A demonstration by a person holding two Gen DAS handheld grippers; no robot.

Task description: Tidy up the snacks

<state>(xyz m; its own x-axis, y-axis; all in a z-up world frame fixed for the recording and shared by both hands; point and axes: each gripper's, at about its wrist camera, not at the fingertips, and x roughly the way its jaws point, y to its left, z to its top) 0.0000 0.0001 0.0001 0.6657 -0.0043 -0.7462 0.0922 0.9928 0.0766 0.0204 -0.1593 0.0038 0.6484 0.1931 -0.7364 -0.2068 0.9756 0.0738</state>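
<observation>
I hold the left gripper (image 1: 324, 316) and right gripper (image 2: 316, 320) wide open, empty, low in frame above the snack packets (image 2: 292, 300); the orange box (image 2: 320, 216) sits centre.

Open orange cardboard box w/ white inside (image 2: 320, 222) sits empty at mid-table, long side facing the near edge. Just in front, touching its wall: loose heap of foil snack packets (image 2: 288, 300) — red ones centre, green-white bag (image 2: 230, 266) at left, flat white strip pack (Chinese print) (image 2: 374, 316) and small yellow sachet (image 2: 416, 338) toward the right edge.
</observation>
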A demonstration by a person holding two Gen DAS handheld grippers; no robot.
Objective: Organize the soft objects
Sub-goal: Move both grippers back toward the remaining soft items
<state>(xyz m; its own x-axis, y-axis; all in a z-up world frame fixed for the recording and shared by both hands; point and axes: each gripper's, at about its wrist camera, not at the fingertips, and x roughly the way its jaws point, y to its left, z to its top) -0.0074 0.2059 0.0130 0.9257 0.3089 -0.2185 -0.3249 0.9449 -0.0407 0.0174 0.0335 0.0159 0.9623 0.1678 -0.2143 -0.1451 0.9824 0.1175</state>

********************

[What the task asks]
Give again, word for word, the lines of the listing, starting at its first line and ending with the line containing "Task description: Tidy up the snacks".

[Result]
A demonstration by a person holding two Gen DAS handheld grippers; no robot.

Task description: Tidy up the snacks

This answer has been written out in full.